The European Investment Bank Institute proposes a new EIBURS sponsorship under its Knowledge Programme

(2020/C 219/08)

The Knowledge Programme of the European Investment Bank Institute channels its research grants through different schemes, one of which is:

EIBURS, the EIB University Research Sponsorship Programme

EIBURS provides grants to university departments or research centres associated with universities in the EU, candidate or potential candidate countries working on research topics of major interest to the Bank. EIBURS sponsorships – of up to EUR 100 000 per year for a period of three years – are awarded through a competitive process to interested university departments or research centres with recognised expertise in the selected area. Successful proposals entail the delivery of a variety of outputs that will be the subject of a contractual agreement with the European Investment Bank.

For the academic year 2020/2021, the EIBURS programme is seeking proposals on a new research theme:

‘Firm competitiveness, growth and digitalisation’

1.   Focus of the Project

Over the past 20 years, trend economic growth has been slowing down in most developed countries, and in particular in many EU economies. Part of this slowdown is attributed to weak investment in the decade following the financial crisis in 2008. Standard growth-accounting decompositions show, however, that a slowdown in total factor productivity growth plays a much bigger role than investment in explaining slower economic growth across the EU.

Competitiveness is determined by productivity performance. Existing research shows that aggregate productivity growth is the main channel for achieving sustained improvements in competitiveness, economic growth, welfare and living standards. Ultimately, the aggregate productivity of an economy is the sum of the productivities of its firms and businesses. Hence the importance of better understanding the determinants of firm competitiveness and growth.

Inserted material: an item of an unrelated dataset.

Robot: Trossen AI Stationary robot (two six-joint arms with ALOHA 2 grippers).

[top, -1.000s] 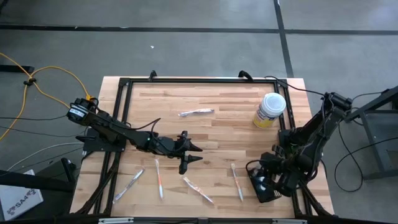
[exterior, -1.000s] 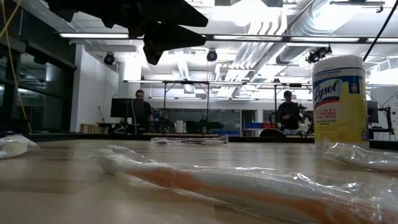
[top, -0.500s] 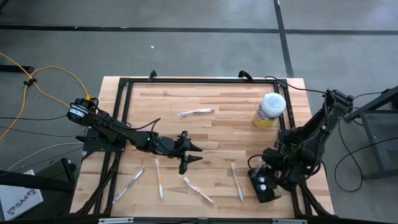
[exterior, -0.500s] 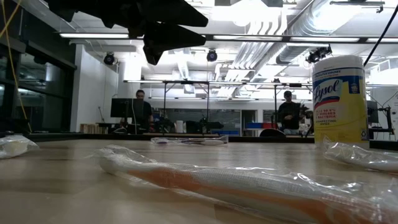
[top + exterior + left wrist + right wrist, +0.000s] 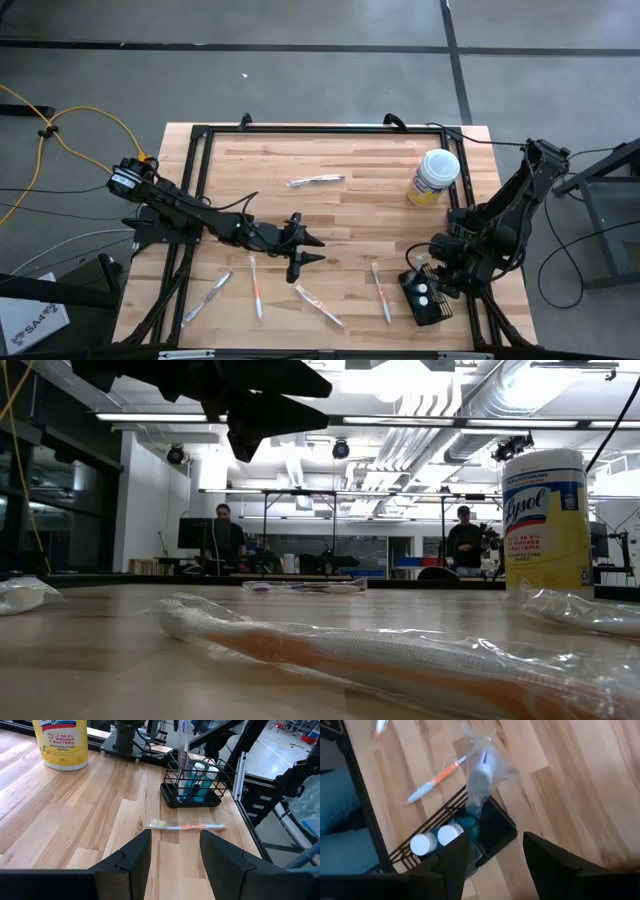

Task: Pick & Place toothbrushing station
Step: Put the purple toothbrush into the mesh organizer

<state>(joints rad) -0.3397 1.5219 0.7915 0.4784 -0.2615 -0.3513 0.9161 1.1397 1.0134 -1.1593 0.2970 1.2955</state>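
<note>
The right end effector [image 5: 492,865] stands released, its two dark fingers [image 5: 452,862] spread wide above the basket [image 5: 425,296], touching nothing. The basket sits at the lower right of the desk [image 5: 340,215] in the high view, by the frame rail. It holds two white-capped tubes [image 5: 434,840] and a wrapped toothbrush [image 5: 479,775] standing upright.

The left end effector [image 5: 172,852] hangs open and empty over the desk's middle, a wrapped toothbrush [image 5: 186,826] lying ahead of it, just short of the basket.

The yellow canister [image 5: 546,520] at the upper right reads "Lysol"; in the left wrist view its label [image 5: 61,737] shows "OF VIRUSES & BACTERIA" and "DISINFECTING WIPES". Its top is cut off there. Smaller print is unreadable. Other wrapped toothbrushes [image 5: 316,180] lie scattered.
</note>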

New technologies provide opportunities for large productivity leaps, and the digitalisation of economic activity may provide the necessary boost to productivity in the EU. Corporate investment in digitalisation is likely to become a key driver in corporate competitiveness. Organising businesses around digital technologies provides opportunities to increase turnover, scale up very quickly, capture large markets and enhance competitive edge.

Climate change may have a negative impact on fixed assets and productivity, adding to existing headwinds for productivity. Policies for addressing climate change may further render assets and even whole industries obsolete. Thus, climate change and mitigation policies increase the challenges for competitiveness and economic growth. However, the ensuing quest for new technologies and innovative solutions to reduce greenhouse gas (GHG) emissions and existing GHG stocks, to adapt to the changing climate and to improve resilience should give a boost to innovation and technological progress.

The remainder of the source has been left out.